Honduras’ delegate, speaking for the like-minded Latin American countries, echoed others in calling for a non-exhaustive list of types and activities — with periodic adjustments — and suggested that such a list could be streamlined and annexed to the treaty text. Underlining the need for more efforts to elaborate the section on modalities, she said the “evaluation of needs” would be triggered by the requesting State and therefore requires no inclusion of additional text.
The representative of the Republic of Korea, meanwhile, stressed that the States supplying technology to others should be able to determine the types and modalities of transfer for themselves, while keeping in mind the needs and capabilities of receiving States.
Singapore’s delegate said the functions of the proposed clearinghouse mechanism should be streamlined to exclude activities that do not fall under its remit. On the sections relating to intellectual property rights, he said he rejected language implying that the latter constitute obstacles to the marine technology transfer. Intellectual property rights are, in fact, enablers of such information‑sharing, he stressed.
The representative of Senegal, associating herself with the Group of 77 and the African Group, echoed other speakers in noting that the list of types and activities is too long and should focus more on the most relevant activities. Calling for language that would “ease the rigidity” of such a list, she also joined with previous speakers in expressing the view that, as intellectual property rights are already part of other international instruments, they are irrelevant in the current context.
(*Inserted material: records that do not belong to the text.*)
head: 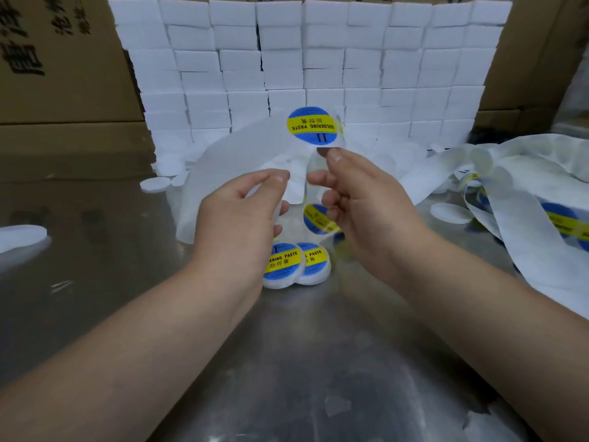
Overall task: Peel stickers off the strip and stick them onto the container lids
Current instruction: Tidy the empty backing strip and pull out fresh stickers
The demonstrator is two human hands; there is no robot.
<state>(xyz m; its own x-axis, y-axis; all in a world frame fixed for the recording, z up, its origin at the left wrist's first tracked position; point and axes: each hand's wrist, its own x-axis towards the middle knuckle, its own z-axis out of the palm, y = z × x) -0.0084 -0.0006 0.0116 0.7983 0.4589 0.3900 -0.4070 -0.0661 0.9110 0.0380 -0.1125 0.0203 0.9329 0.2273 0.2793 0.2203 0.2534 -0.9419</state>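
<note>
As the right hand pinched the clear strip between thumb and forefinger, its grip sat just under a blue-and-yellow sticker lifted into the air, print upside down. A second sticker hung on the same strip, below that hand's curled fingers. The left hand was curled as well, its grip closed round something white. I took it for a bare lid, though the fingers hid most of it. Both hands hovered close together above the tabletop, apart from each other.

Directly beneath them, two labelled lids lay touching, so that much looked done. Plenty seemed left: plain lids sat scattered on both sides, and a long loose heap of strip on the right carried more stickers.

For room, the steel stretched open toward the person and off to the left. Behind, a wall of white blocks closed things in, with cardboard cartons flanking it. The strip heap crowded the right edge. I judged that a lowering hand would have to mind the finished pair just below.
</note>
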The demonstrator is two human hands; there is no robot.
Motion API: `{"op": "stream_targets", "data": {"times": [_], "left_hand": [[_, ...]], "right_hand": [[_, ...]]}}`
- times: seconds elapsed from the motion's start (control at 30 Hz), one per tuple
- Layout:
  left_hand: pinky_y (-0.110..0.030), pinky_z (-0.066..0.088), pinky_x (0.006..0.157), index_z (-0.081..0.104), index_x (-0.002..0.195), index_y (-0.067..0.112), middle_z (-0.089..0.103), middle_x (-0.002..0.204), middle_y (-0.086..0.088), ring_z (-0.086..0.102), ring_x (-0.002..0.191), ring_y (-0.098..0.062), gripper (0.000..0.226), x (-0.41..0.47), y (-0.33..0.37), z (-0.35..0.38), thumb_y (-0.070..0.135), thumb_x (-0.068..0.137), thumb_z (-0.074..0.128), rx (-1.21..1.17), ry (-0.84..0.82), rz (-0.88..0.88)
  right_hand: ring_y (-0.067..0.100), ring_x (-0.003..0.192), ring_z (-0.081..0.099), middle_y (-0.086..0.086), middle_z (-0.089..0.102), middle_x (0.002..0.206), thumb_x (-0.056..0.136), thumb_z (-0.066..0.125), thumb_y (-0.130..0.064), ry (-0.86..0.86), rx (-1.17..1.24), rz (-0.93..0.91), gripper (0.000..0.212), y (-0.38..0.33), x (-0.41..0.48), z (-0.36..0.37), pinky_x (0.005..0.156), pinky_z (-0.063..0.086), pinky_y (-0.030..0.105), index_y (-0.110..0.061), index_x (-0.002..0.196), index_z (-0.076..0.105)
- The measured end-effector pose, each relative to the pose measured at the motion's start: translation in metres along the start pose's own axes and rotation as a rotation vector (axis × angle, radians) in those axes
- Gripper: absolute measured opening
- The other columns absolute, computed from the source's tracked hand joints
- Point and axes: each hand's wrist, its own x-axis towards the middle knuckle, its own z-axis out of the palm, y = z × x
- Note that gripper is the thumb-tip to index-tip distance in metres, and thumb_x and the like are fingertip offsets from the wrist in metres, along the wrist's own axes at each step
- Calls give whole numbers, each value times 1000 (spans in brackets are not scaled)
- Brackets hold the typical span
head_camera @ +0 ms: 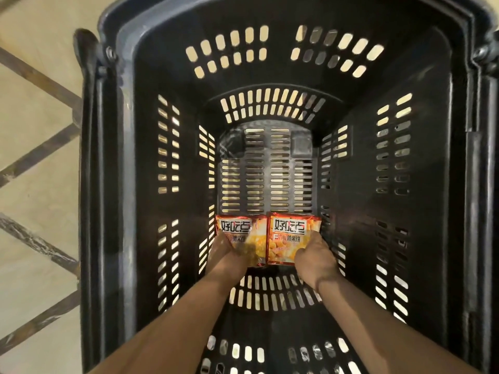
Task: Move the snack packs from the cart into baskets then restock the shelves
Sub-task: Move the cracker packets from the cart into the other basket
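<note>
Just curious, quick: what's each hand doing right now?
Left hand: holding the left snack pack.
Right hand: holding the right snack pack.

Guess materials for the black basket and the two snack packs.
Basket looks moulded hard plastic, black, semi-gloss: uniform slots, soft highlights. Left snack pack and right snack pack: probably glossy printed film, plastic or foil-lined; crinkled edges, glare.

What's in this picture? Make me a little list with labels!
basket: black, slotted, seen from above
left hand: holds left pack
right hand: holds right pack
packs: side by side, faces up, deep in the basket
outside: tiled floor on the left
</note>
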Motion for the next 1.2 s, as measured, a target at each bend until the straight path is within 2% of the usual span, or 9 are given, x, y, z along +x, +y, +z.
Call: {"op": "stream_targets", "data": {"times": [0.07, 0.2, 0.3, 0.4, 0.47, 0.67, 0.9, 1.03, 1.2], "left_hand": [[-37, 46, 100, 46, 140, 33, 53, 139, 6, 52, 125, -15, 45, -3, 2, 1, 23, 98, 60, 146, -14, -21], [-49, 21, 127, 17, 164, 19, 10, 171, -4, 9, 158, -25, 84, -11, 6, 3, 2, 90, 55, 353, -78, -56], [-45, 38, 119, 34, 155, 18, 40, 157, -4, 39, 146, -24, 68, -28, 14, -5, 4, 93, 56, 356, -88, 15], [-41, 50, 108, 53, 135, 22, 59, 132, 1, 57, 124, -19, 39, -58, 23, -26, 12, 97, 58, 310, -40, 178], [-43, 47, 111, 52, 138, 26, 56, 138, 4, 53, 131, -19, 41, -84, 34, -46, 23, 98, 60, 342, 20, 331], [-46, 6, 128, 8, 164, 27, 7, 172, 0, 3, 159, -24, 74, -193, 100, -115, 51, 104, 43, 917, 244, 665], [-55, -10, 125, 3, 165, 26, -8, 173, -8, -11, 158, -33, 78, -374, 146, -170, 60, 103, 38, 1215, 383, 847], [-56, -5, 127, 12, 164, 24, -3, 173, -9, -7, 158, -33, 79, -482, 158, -192, 58, 101, 45, 1229, 447, 967], [-53, -7, 127, 19, 163, 25, -1, 173, -8, -3, 159, -31, 75, -594, 159, -204, 53, 100, 49, 1143, 526, 1056]], "right_hand": [[26, 108, 64, 9, 60, 124, 101, 45, -8, -15, -19, 10, 41, -2, -3, -3, 70, 52, 29, -14, 141, 40], [24, 101, 66, 9, 62, 118, 101, 44, -13, -77, -76, 24, 44, -8, -15, -13, 63, 51, 28, -14, 145, 36], [23, 100, 67, 5, 62, 121, 99, 48, -21, -116, -113, -38, 49, -12, -36, -23, 72, 56, 33, -17, 146, 35], [24, 119, 59, 4, 59, 131, 97, 54, -23, -31, -223, -226, 52, -19, -67, -41, 103, 50, 43, -17, 146, 39], [24, 132, 49, 3, 52, 142, 98, 56, -29, 50, -331, -366, 59, -28, -93, -58, 115, 38, 43, -19, 151, 34], [27, 152, 20, 9, 30, 161, 99, 57, -37, 307, -615, -729, 69, -60, -192, -124, 126, 9, 46, -26, 158, 24], [36, 143, 42, 17, 50, 150, 78, 80, -41, 511, -655, -787, 69, -69, -355, -213, 118, 30, 57, -24, 141, 59], [31, 152, 25, 12, 36, 160, 90, 67, -44, 551, -561, -819, 67, -57, -458, -263, 124, 13, 49, -29, 151, 44], [27, 152, 21, 7, 35, 160, 93, 60, -47, 642, -454, -835, 68, -23, -558, -307, 126, 13, 46, -31, 154, 36]]}}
As the day concluded, participants opened a new discussion — to be continued on 3 April — on the nature and sources of funding for capacity-building and marine technology transfer. Those ranged from voluntary to mandatory, to both voluntary and mandatory, and from public to private sources to various combinations thereof.
Also speaking today on the topic of environmental impact assessments were representatives of the State of Palestine (for the “Group of 77” developing countries and China), Solomon Islands (for the Pacific small island developing States), India, United States, Canada, Iceland, Switzerland, Indonesia, New Zealand, Russian Federation, Singapore, Japan, Republic of Korea, Philippines and Australia.
An observer of the Holy See also spoke, as did representatives from the International Maritime Organization, International Union for Conservation of Nature and Natural Resources, Northeast Atlantic Fisheries Commission and Greenpeace (for the High Seas Alliance).
Representatives of the International Cable Protection Committee, Natural Resources Defence Council (for the High Seas Alliance) and the Worldwide Fund for Nature Delegates also participated in discussions on the environmental impact assessment.
Also speaking on the topics of capacity-building and the transfer of marine technology were representatives of the State of Palestine (for the “Group of 77” developing countries and China), Algeria (for the African Group), India, Norway, Australia, Japan, Indonesia, Philippines, Canada, Nigeria, Peru, Paraguay (for the Landlocked Least Developed States Group), Switzerland and Eritrea, as well as the European Union.
Representatives of the United Nations Food and Agriculture Organization (FAO), Intergovernmental Oceanographic Commission of the United Nations Educational, Scientific and Cultural Organization (UNESCO), United Nations Environment Programme (UNEP) and the International Council of Environmental Law also participated in that discussion.
The Intergovernmental Conference will meet again at 10 a.m. on Wednesday, 3 April, to continue its work.